The first leverage here on the technology side, we were aiming for scalability and adaptability. The leverage here is at that scale, we need to be able to do infrastructure changes more easily, so we migrated to Kubernetes, which was also booming at the time. It comes with an ecosystem of several infrastructure tools. With the number of services that we were getting, it was scaling way better than AWS CloudFormation. We also started to set up better monitoring tools, so collecting real-time metrics with Prometheus plus Grafana. These metrics were also being used by other tools like Opsgenie, Slack, or CI/CD for canary deploys. This was very important for us to scale. The investment here was another like year-long project that we had to set up Kubernetes and also migrate shard by shard to Kubernetes, while the system is already running for millions of customer. They were pretty complex operations that we were able to pull off. The debt here is that while we didn’t fully migrate, we started hitting AWS limits for creating resources or for number of resources, and spending a lot of money on duplicated infrastructure until the project is finished. It was a very big deal here.

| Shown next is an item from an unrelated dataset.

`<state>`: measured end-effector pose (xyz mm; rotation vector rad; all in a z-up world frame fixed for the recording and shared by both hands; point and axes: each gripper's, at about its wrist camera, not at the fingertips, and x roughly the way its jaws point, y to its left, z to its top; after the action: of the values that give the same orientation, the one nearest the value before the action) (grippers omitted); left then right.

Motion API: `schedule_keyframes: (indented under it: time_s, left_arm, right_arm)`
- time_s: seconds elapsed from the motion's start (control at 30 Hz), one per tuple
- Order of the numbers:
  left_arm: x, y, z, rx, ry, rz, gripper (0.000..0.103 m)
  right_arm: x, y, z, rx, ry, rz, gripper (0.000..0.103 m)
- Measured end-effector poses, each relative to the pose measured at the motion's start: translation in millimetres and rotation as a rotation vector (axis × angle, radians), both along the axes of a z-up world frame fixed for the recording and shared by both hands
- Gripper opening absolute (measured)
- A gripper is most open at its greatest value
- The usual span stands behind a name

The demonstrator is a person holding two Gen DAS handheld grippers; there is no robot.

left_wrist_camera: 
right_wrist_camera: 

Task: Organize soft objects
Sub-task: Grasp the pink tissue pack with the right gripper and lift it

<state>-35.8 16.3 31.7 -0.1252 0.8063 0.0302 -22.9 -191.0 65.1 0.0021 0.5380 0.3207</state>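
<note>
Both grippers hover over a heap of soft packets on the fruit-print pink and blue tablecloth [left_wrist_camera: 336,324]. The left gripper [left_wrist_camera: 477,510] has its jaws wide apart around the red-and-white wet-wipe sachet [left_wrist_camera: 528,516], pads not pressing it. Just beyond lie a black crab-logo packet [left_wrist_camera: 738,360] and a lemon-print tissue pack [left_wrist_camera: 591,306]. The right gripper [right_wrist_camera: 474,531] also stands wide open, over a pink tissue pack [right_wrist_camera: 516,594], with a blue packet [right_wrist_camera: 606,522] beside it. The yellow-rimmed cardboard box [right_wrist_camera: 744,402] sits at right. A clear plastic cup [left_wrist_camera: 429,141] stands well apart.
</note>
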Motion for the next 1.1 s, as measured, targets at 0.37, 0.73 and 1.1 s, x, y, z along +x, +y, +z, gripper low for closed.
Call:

We also had to invest a lot in internal tools for resilience and observability. We needed to make it easy for the engineers to operate on the system, especially with that number of services and people. We created a command line repository that we called NuCLI, with the most common operations like restarting a service, or sending HTTP requests to a service with our credentials, that were one command away to be run. Also, a tool for declarative infra. A repository when you can describe the resources you can get on your services, and it got applied automagically by the tool. The investment here is we needed a dedicated team to curate, maintain, and ensure that all these changes were applied.
At that point, when we are consolidating, data becomes very important. The amount of data we have is not processable by regular tools. You need data to do pretty much every decision on your company, so we used Scala plus Spark to process all the data, by extracting the data from all the services’ database across all the shards. We have an ETL process that is a repository of dataset definitions that pretty much everyone in the company or pretty much every place in the company contributes to, which outputs everything to a data warehouse so everyone can access later. Which is integrated with some AI tools, and we can use for supporting our machine learning models. We can use that as a consistency tool as well. With that amount of data and using a distributed architecture, failed distributed transactions become a very big deal. We use also the ETL to check against the consistence, against the systems as well. Investment, again, it was another big project to create the initial ETL versions and start iterating on it. We also have a dedicated team to make sure that this works well.
Expansion Time (2019 to Present)
Finally, we get to the expansion time, where we are now. From 2019 to now, we started to have products for everyone. That’s why you see this inflection point on the curve. We stopped saying no to customers that were asking for credit cards, for example, and we started offering products for everyone. We started launching in many countries, in many offices, and many other products that we were building. We started acquiring companies, so also the interface between these companies became important.
The first lever here on the expansion time is for extensibility and productivity, what I’m calling here, horizontal platforms. There’s basically a specialized technology team that builds abstracted tools for every other team to use. For example, mobile and web, we have a team building tools in Flutter, and design systems, component libraries so the regular engineer, the engineer that’s not a specialist can still evolve and use that system. Same for infrastructure, instead of everyone knowing how to operate Kubernetes, we create abstract tools so every engineer can do that. We also built an experimentation platform, because at this size, we want to run experiments, we want to improve your product. Having a platform that allows for you to do that easily while monitoring KPIs and whatever is relevant for the test is very key. We now need dedicated teams to create, maintain, and operate those platforms to make sure that every engineer can be productive on any technology we used.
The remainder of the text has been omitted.